Given that the people least likely to vote are liberal leaning voters, it thus makes more sense to get turnout as high as possible. Of course, it doesn’t always work. In 2004, turnout was very high because people were angry about the war. But this was cutting against an improving economy. I now feel certain that had the Democrats nominated Howard Dean and made the election about the war, Bush would have lost. (And do you know what that would have meant? No John Roberts. No Samuel Alito. And we still would have likely gotten Sotomayor and Kagan, because Souter and Stevens both wanted to retire. That would have brought us a court with one liberal, five moderates, one conservative, and two wackos.)

So what does this mean for the 2016 presidential election here in the US? Even though I’m a supporter of Bernie Sanders, I don’t think that it means we have to nominate him. I think that Hillary Clinton is plenty exciting herself. She would be, after all, the first woman president. And we do have a history of this: first black men got the vote (in theory, anyway) and then women got the vote. It does make me more skeptical of a Joe Biden presidential run. I think that people often make a very big mistake by going with the “safe” choice. It’s just too easy to be wrong. Again, it’s like John Kerry in 2004. He was the “safe” choice, but knowing what I now know about politics, he was a horrible choice.

Someone I was reading recently noted that if the American people could vote Obama a third term, they would. That’s probably true. I think the country is happy enough with the direction of the economy. And I expect that to be true for the next year. The Republicans seem incapable of offering anything other than going backwards to worse times. And I don’t think the people are in any mood to go far to the left. Of course, the thing about Clinton is that she’s pretty much matched Sanders in terms of possible economic policy. So in addition to being a woman, she is offering policies that do make a clear distinction with whatever candidate the Republicans run.

This makes me feel even a little better about 2016.

This entry was posted in Politics by Frank Moraes. Bookmark the permalink.

About Frank Moraes

Frank Moraes is a freelance writer and editor online and in print. He is educated as a scientist with a PhD in Atmospheric Physics. He has worked in climate science, remote sensing, throughout the computer industry, and as a college physics instructor. Find out more at About Frank Moraes.

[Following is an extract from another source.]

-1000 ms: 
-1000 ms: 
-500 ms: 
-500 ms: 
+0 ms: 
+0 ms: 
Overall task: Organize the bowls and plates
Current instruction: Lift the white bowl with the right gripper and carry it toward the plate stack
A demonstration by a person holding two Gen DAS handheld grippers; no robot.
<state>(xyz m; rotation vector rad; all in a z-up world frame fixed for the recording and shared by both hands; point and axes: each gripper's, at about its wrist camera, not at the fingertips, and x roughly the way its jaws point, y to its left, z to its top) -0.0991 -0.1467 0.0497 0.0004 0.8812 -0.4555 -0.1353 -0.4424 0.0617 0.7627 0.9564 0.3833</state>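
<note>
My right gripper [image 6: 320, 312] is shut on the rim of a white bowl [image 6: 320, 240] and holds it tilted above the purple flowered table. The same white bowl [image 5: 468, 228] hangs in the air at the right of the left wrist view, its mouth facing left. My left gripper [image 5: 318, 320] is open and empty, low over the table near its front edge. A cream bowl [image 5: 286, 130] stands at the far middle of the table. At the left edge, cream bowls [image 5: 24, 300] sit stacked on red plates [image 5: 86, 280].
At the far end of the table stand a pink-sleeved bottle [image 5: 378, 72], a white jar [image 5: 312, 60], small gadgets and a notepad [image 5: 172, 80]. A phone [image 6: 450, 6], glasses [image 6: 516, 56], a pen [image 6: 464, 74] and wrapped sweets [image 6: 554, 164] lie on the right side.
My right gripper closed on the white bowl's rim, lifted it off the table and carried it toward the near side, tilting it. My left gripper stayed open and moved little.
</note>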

4 thoughts on “Excitement and Increased Voter Turnout With Real Political Choices

  1. I was a Deaniac and that was my first big political heart break. So for me, despite the fact I agree with Sanders on a lot of things, I think of him as Dean 2.0 and prefer Clinton as the safe choice. She will do an excellent job, has been on the world stage for a very long time and unlike Sanders, as Russia heats up, she will not back down.

    I am still not happy that we ladies had to wait, again, to get our next major step forward. At least this time it is not going to require hunger strikes.

    • I support Clinton as well. But I’m going to watch the election. I believe in pragmatic voting. But it hasn’t been shown that Clinton is the pragmatic choice yet. On the merits, Bernie is my man. And as I said (in this article or another), Dean was seen as less electable, but I’m convinced now (based on the political science fundamentals) that he would have won.

      • Oh he lost the election on December 3rd, 2003 when he said he would break up the media conglomerates. They hate having their power threatened and his campaign was already starting to get a backlash after the summer of growth.

        I know he would have certainly made it incredibly difficult for Bush to win.

        • Yeah, I’m not talking about the primary, where it seemed to me that he went all weird — almost drunk on power. But in a general election, I’m going with Lynn Vavreck’s thesis in The Message Matters. He could have made the general election about the Iraq War and I think that would have won. But we will never know. In this election, no such issue exists. I’m certain the general will come down to what is happening to unemployment for the first 9 months of 2016. I’m hopeful. As long as the Fed doesn’t screw it up.